BSD Security Assessment and Authorization (SAA)

Have you ever asked…

  • Is my existing or new system secure?
  • Is my research data safe?
  • How do I obtain security configurations for grants or IRB approval?

If so, the BSD Information Security Office (ISO) can assist you with identifying security requirements with your project and ensure that these systems are protecting your data through the Security Assessment and Authorization (SAA) service.

The goals of the SAA processes are to provide a consistent approach for identifying and quantifying security risks of information systems supporting academic and research activities and to provide the BSD with a better understanding of the security risks within the BSD network.

 

Workflow diagram for the Security Assessment and Authorization Service process

 

The BSD SAA consists of four phases where the primary objective is to assist Information System Owners with conforming to security best practices and ensuring systems align with organizational cyber security policies.

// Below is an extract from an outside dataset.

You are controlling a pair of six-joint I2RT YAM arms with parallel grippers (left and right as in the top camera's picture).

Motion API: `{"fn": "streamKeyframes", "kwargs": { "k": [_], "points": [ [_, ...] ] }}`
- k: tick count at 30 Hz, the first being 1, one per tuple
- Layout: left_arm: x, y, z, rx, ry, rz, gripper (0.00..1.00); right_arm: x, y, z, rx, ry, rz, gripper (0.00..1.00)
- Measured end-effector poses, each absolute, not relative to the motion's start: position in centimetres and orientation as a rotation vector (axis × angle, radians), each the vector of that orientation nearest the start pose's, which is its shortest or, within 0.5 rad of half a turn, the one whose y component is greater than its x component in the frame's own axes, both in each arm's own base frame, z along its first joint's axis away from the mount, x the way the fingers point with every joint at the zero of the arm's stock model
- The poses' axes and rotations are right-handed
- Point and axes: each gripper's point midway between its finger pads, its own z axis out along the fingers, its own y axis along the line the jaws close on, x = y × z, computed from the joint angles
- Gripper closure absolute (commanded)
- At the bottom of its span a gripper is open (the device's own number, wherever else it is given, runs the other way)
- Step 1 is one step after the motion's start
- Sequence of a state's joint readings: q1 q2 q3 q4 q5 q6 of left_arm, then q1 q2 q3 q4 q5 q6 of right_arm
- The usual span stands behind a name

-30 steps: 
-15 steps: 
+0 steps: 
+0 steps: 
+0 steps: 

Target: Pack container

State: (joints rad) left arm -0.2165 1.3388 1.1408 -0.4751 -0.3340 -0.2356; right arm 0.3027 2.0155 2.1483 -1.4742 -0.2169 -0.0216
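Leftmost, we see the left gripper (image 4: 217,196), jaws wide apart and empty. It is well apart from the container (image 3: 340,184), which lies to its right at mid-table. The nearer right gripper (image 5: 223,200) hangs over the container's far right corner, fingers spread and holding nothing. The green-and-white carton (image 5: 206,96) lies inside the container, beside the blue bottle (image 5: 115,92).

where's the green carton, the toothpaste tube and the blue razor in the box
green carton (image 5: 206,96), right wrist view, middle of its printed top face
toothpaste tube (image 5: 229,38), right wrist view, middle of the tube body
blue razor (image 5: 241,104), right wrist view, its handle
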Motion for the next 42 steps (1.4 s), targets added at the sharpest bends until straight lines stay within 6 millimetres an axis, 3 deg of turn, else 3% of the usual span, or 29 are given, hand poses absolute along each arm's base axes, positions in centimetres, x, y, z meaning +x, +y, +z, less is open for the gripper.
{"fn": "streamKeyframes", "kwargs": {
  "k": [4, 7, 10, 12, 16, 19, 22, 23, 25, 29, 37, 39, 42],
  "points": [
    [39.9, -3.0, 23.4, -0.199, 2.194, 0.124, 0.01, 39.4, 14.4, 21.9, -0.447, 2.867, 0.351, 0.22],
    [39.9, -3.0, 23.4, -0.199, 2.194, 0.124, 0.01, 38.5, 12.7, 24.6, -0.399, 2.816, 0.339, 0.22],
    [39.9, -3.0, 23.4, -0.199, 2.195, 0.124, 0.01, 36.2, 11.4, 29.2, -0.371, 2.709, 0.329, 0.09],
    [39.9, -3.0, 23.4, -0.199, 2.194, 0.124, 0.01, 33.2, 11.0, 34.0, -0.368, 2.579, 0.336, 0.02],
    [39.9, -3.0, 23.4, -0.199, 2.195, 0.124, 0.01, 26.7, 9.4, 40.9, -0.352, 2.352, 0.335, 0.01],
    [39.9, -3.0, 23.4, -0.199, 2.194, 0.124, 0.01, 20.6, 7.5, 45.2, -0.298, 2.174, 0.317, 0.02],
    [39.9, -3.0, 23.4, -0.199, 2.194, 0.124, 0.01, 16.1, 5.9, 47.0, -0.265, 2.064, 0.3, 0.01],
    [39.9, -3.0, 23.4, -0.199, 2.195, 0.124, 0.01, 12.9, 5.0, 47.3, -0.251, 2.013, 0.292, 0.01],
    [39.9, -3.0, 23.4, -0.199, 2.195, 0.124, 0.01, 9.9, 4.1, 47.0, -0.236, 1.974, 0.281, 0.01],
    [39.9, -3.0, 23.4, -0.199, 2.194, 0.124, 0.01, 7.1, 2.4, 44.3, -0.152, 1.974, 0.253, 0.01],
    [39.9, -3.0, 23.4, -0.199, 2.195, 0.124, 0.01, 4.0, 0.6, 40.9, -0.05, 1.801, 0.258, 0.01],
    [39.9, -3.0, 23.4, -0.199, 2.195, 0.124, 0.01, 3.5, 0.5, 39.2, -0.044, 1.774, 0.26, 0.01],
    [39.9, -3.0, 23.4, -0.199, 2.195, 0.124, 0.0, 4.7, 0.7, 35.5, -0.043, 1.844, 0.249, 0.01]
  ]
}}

The BSD SAA process builds on our current tools for assessing departments including the BSD Cyber Security Policies and Standards, Cyber Security Assessment Tool (CSAT), Vulnerability Management and CIS-CAT.

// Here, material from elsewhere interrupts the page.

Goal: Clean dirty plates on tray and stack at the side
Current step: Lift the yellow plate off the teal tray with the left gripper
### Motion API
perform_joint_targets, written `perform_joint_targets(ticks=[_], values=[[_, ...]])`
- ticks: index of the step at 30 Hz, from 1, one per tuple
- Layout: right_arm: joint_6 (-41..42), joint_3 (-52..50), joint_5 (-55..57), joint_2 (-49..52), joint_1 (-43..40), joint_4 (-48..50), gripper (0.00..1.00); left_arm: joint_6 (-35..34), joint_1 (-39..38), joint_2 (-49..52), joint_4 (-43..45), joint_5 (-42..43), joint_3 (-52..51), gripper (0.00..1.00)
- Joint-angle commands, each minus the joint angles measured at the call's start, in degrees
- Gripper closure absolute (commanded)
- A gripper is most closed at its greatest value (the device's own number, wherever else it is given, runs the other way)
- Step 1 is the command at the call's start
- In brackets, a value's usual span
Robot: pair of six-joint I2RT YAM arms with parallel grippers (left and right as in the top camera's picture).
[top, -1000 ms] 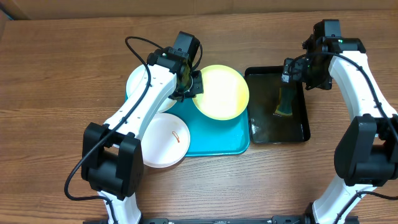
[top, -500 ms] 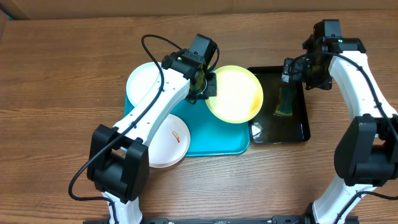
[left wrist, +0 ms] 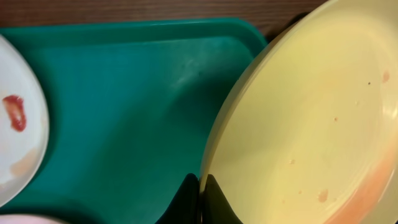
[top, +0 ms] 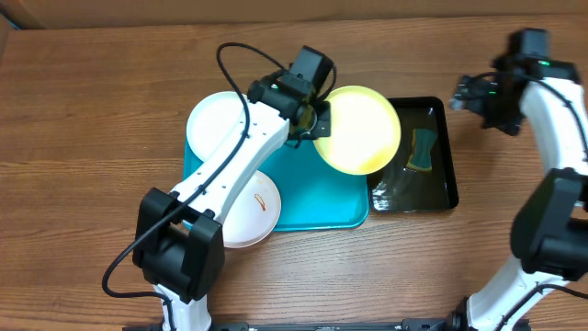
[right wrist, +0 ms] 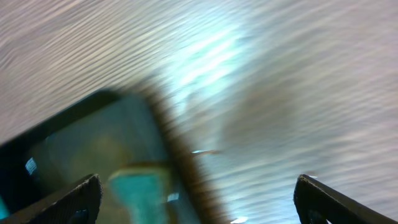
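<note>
My left gripper is shut on the rim of the lime-green-rimmed plate. The plate is lifted and tilted, over the right edge of the turquoise tray and the left edge of the black tray. Small reddish specks mark its face. One white plate lies at the tray's back left. Another white plate with a red smear overlaps the tray's front left corner. My right gripper is open and empty, above the table by the black tray's far right corner.
The glossy black tray holds shallow liquid and a teal sponge. Bare wooden table surrounds both trays. The right wrist view is blurred by motion.
My left arm has carried the green-rimmed plate to the right, from over the blue tray to partly over the black tray. My right gripper has moved right, away from above the sponge.
</note>
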Motion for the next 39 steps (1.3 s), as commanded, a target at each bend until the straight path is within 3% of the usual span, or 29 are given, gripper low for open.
perform_joint_targets(ticks=[1,4,10,17,31,39], values=[[1.6,0.8,-4.6,-1.0,-6.9,0.0,0.0,0.1,-3.2,-0.8,1.6,-4.6,2.1,0.96],[1.6,0.8,-10.0,-1.0,-13.1,-0.1,0.0,1.5,-5.2,-0.8,3.6,-7.9,2.1,0.96],[1.6,0.8,-10.4,-1.0,-21.2,-0.2,0.0,3.1,-6.8,-0.8,7.1,-10.4,2.1,0.96],[1.6,0.8,-10.4,-1.0,-25.0,0.2,0.0,8.9,-8.7,-0.8,9.6,-12.8,2.1,0.96],[1.6,0.8,-10.4,-1.0,-25.0,0.2,0.0,27.5,-24.3,-0.8,16.3,-49.0,2.2,0.96],[1.6,0.8,-10.4,-1.0,-25.0,0.2,0.0,39.6,-31.3,-0.8,24.3,-61.2,2.2,0.96]])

The Information System Owner will complete a questionnaire in BSD ISO’s Governance Risk and Compliance tool, LockPath, to capture the required information needed to assess the associated security risk of deploying an information system within the BSD.

Please use the following process for completing the Security Assessment and Authorization process for a BSD system supporting academic and research activities.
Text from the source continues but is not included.